As told by her colleagues, “She went to Malaysia Hall during a student gathering, got on stage, took the microphone, publicly gave up her scholarship, stated her reasons and encouraged others to do the same.”
In natural extension from her humility, her generosity was something many suspected but not many knew for certain.
From Dr Jemilah Mahmood, founder of MERCY Malaysia,
“Besides organising fund raisers and charity screenings of her movies, Yasmin would pass me money for MERCY Malaysia – in the names of some anonymous donor.
No matter how she disguised it – as some story of a Chinaman, Indian brother or Pak Cik who had just won the lottery – I would just play along, knowing it came from her.”
Now that I’ve shared the stories of the people who personally knew her, let me share a story by a person who didn’t – myself.
As a child, I had a mind that could outrun my body tenfolds.
I was constantly sprinting to finish story books and movies so I could write stories to recite to my parents. Being an only child was surely a blessing because imagine if they had more of me…

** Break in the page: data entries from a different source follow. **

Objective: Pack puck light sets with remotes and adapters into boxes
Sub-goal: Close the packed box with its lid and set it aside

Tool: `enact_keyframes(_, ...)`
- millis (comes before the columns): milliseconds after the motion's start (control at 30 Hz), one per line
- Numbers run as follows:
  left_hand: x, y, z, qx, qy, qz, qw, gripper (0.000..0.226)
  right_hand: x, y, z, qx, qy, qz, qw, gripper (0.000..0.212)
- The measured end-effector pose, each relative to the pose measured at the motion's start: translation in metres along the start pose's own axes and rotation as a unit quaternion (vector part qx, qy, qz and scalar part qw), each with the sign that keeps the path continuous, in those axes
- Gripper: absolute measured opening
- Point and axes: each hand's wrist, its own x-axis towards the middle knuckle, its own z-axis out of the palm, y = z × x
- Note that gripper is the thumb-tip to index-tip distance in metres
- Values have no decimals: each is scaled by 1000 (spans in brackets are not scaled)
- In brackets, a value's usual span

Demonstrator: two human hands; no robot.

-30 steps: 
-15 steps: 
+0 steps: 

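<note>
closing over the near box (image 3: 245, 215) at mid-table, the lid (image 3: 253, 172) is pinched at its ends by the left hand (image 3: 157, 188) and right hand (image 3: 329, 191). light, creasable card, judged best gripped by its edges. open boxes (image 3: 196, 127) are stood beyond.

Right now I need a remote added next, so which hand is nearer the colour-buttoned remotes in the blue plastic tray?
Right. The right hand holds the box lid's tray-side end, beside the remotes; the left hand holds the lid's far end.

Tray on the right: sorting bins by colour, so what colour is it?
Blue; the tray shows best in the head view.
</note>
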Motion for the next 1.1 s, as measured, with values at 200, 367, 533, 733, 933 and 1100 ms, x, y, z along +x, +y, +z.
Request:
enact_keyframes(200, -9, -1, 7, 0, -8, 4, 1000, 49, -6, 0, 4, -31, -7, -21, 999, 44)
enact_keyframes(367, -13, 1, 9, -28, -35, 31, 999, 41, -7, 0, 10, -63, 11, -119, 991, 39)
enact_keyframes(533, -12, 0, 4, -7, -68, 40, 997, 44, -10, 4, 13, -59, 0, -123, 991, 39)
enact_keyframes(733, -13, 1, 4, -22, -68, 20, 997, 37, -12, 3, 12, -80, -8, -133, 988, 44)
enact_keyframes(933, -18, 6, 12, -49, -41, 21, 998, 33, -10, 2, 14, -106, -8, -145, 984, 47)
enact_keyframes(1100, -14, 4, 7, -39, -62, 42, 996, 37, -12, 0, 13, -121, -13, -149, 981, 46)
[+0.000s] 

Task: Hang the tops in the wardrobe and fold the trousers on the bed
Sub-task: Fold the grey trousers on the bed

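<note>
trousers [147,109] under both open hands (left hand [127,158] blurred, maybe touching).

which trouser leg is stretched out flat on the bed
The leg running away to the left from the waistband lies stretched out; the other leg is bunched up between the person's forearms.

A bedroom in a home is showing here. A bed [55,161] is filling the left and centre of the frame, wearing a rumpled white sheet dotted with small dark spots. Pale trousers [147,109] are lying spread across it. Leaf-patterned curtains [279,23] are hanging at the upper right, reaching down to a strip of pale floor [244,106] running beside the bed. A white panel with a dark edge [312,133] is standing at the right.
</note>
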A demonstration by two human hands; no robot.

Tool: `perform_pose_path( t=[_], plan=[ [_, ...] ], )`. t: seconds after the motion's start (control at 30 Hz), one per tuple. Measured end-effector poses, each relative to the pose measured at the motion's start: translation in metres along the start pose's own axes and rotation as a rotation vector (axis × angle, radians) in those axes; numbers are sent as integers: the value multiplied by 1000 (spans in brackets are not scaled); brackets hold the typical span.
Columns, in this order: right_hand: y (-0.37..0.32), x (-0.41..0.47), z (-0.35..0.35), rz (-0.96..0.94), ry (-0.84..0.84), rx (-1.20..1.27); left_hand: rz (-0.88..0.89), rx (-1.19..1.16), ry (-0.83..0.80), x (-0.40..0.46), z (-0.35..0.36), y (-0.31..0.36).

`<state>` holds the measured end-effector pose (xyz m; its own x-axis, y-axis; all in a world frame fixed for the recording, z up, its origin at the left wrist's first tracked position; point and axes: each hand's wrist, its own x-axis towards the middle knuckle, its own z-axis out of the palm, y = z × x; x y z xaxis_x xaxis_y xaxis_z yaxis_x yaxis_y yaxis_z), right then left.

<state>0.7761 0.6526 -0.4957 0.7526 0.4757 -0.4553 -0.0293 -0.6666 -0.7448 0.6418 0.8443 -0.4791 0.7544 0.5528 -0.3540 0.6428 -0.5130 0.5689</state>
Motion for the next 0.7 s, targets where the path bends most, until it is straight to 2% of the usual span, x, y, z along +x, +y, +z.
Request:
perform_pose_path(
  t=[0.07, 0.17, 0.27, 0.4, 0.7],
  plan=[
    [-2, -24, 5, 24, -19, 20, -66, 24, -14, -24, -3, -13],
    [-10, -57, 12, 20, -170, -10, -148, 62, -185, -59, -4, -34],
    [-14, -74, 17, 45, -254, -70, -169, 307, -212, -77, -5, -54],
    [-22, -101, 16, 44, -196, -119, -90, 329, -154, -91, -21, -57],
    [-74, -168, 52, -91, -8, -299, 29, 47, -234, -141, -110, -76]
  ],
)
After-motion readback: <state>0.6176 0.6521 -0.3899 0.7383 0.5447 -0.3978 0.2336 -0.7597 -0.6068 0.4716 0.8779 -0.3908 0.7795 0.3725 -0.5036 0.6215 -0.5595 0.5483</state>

But as I grew older, those grand fairytales that took flight due to my childhood innocence were gradually diminished and anchored down by the realities and weight of life.
I quickly learned that my opinions were sometimes too loud and that I needed to lower my voice.
My ideas were sometimes too far up in the clouds and I needed to come back down to Earth.
But after watching Sepet, my introduction to the world of Yasmin Ahmad, I realised – to hell with that! I am me and that’s all I ever need to be.
I remember the film for being so daring yet feeling so close to home. These were real stories experienced by so many people in this country, yet I could not confidently say that it has been highlighted in works other than Yasmin’s.
And that mindset carried on as I watched all of her other films and subsequently, her commercials.
Her storytelling was so simple but it impacted so many lives and in that, it shows that often times, you don’t need big words or flashy camerawork to capture the human experience.
You just need to be human.
Takes care, dearest Yasmin Ahmad. You are – and forever will be – loved.